▶ _Task brief_
Please make an exact copy of the listing, without the pictures.

· · · ·

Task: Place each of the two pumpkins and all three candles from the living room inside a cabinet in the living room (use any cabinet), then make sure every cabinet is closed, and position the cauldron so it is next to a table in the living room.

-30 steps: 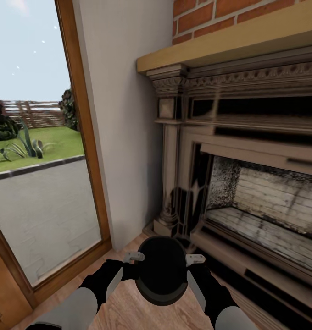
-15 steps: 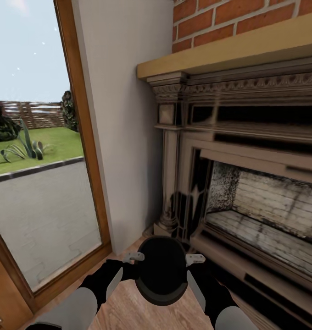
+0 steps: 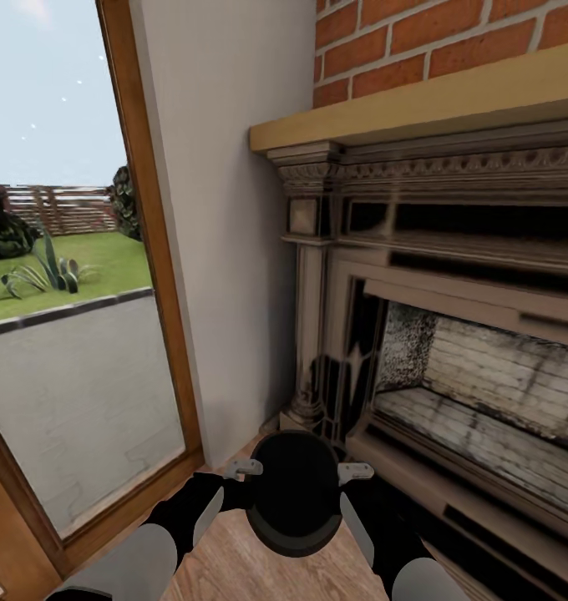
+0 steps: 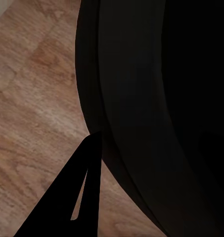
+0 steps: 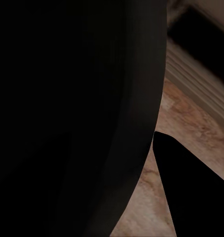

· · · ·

▶ _Answer to the exercise_
Task: Place each of the two pumpkins and all three candles from the living room inside a cabinet in the living room (use any cabinet), then make sure every cabinet is closed, and position the cauldron so it is next to a table in the living room.

-30 steps: 
-15 steps: 
+0 steps: 
+0 steps: 
+0 steps: 

The exercise requires nothing more.